Leijten et al. focus on the writers’ interaction with sources, and the most innovative feature of their study is the use of confirmatory factor analysis to describe three components of this interaction: (i) how long the writer spends reading the sources during the initial phase of writing; (ii) how frequently the writer switches between different sources during writing; and (iii) the balance between reading of sources and writing text, with writers at one extreme focusing initially on reading sources and then on writing text, and writers at the other extreme referring back to sources more frequently throughout the course of writing text. They also confirm through measurement invariance analysis that the same factor structure can be used to describe writing in L1 and L2. That said, it is not entirely clear how the factor structure should be interpreted: there are correlations between the factors (in some cases larger than the factor loadings for individual items), and some of the measures look as if they might be alternative ways of measuring the same feature rather than separate indicators of an underlying construct. It is important to establish the reliability of the factor structure in future research, and to further explore alternative possible interpretations. Nevertheless, Leijten et al.’s results do strongly suggest that the extent to which writers switch between sources may be an indicator of variations in source use: writers do this more in their L2 than in L1, which may reflect something about reading in their second language, and writers who do this more in their L1 produce better quality text. There is a similar positive relationship with text quality in L2 but this is not statistically significant. It is important to note here that the lack of significance for L2 is most probably because of the smaller sample size for this group rather than because of any significant difference in effect size, so it remains an open question whether the relationship between switching across sources and text quality is general across L1 and L2.

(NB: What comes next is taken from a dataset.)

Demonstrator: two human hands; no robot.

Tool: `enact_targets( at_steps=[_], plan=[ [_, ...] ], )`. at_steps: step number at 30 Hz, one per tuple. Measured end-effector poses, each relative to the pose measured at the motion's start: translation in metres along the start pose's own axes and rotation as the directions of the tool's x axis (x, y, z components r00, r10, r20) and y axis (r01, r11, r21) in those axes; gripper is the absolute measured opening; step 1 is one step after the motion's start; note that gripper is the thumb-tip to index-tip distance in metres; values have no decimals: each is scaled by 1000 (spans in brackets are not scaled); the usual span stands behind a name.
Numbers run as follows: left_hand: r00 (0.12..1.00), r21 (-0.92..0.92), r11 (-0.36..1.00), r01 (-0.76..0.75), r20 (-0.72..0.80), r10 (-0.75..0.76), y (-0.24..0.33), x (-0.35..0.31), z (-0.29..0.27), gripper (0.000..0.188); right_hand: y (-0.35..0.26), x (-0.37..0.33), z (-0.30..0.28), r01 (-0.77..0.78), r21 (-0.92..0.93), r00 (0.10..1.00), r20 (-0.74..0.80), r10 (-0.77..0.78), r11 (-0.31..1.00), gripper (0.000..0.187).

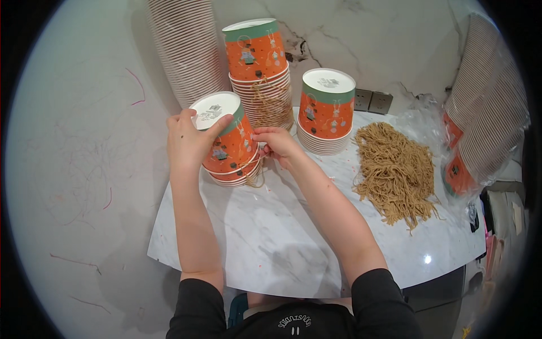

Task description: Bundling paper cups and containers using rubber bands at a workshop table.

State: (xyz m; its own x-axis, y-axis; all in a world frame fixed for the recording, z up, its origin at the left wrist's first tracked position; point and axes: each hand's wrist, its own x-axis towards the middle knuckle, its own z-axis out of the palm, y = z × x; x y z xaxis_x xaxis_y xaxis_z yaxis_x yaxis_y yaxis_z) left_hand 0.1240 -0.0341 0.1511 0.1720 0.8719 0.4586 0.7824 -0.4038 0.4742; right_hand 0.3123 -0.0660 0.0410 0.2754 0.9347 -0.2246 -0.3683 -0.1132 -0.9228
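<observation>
Upside-down paper buckets [231, 144], orange with a green band and white base, stand nested in a short stack at the left of the table. My left hand [189, 135] grips the top one, its thumb and fingers spread around the base end. At that bucket's right side my right hand [276, 144] is closed, its fingertips pinching a tan cord [257, 169]. This cord runs along the bucket's rim, and a loop of it hangs at the right. The exact hold of the right fingertips is partly hidden.
Behind stands a taller bucket stack [257, 62] with tan cords hanging from it. Another stack [327, 110] sits to its right, beside a heap of tan cords [398, 172]. Plastic-wrapped bucket stacks [485, 107] lean at the far right; a tall stack [186, 51] rises at back left.
</observation>
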Motion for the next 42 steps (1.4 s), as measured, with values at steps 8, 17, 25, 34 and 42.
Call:
enact_targets(
  at_steps=[8,17,25,34,42],
  plan=[
    [984,34,986,-164,83,161,-14,0,10,110,18,19,-12,-43,-1,999,28,43,999,19],
    [942,150,980,-133,326,78,-20,7,11,111,40,23,-5,57,-197,990,-113,-80,979,8],
    [965,-217,976,3,256,54,-56,27,4,112,-9,-13,-13,-49,-658,906,287,310,752,30],
    [959,-767,589,-255,-121,257,1,-29,-78,42,-94,-71,-79,199,-974,231,-59,-971,107,21],
    [868,-978,-119,169,91,488,58,-182,-193,27,-100,-61,-105,279,-925,494,-93,-865,258,23]
  ],
)
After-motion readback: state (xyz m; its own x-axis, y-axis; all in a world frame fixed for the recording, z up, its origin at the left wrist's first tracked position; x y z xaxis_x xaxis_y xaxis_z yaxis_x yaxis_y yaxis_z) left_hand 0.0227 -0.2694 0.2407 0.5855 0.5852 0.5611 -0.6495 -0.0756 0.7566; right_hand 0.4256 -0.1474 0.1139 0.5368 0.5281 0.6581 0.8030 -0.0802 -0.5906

Stepping back from the results of the study, the article as a whole indicates the potential that keystroke logging has for recording data from large samples of participants, and suggests ways in which it can provide valuable information even in the absence of direct observation of reading behavior through eye-tracking or information about the content of processes from retrospective verbal protocols. Other aspects that could be investigated include the impact on source use of linguistic proficiency in different L2s, the role of individual learner characteristics in relation to the choice of specific source-use strategies, and the linguistic comparison of source text and target text (in terms of lexical diversity and “text borrowing”).
The study, interestingly, also makes a number of suggestions for instructional practice. In the academic context, source-based writing forms a key element of academic writing proficiency and may be an index of successful academic achievement: a text that makes no use of any external sources would be fundamentally nonacademic. Appropriate source use, however, turns out to be difficult, especially for low-proficiency L2 writers, as writers have to balance between the demands of intertextuality and the risk of being accused of plagiarism. Leijten et al. thus propose that more attention needs to be paid to source-based writing in L2 (and L1) writing instruction, and suggest that this should include techniques for summarizing, paraphrasing, and text editing during larger writing assignments, such as essays, for which the combination of independent and integrated writing is necessary (see also Davis, Reference Davis2013; McGinley, Reference McGinley1992).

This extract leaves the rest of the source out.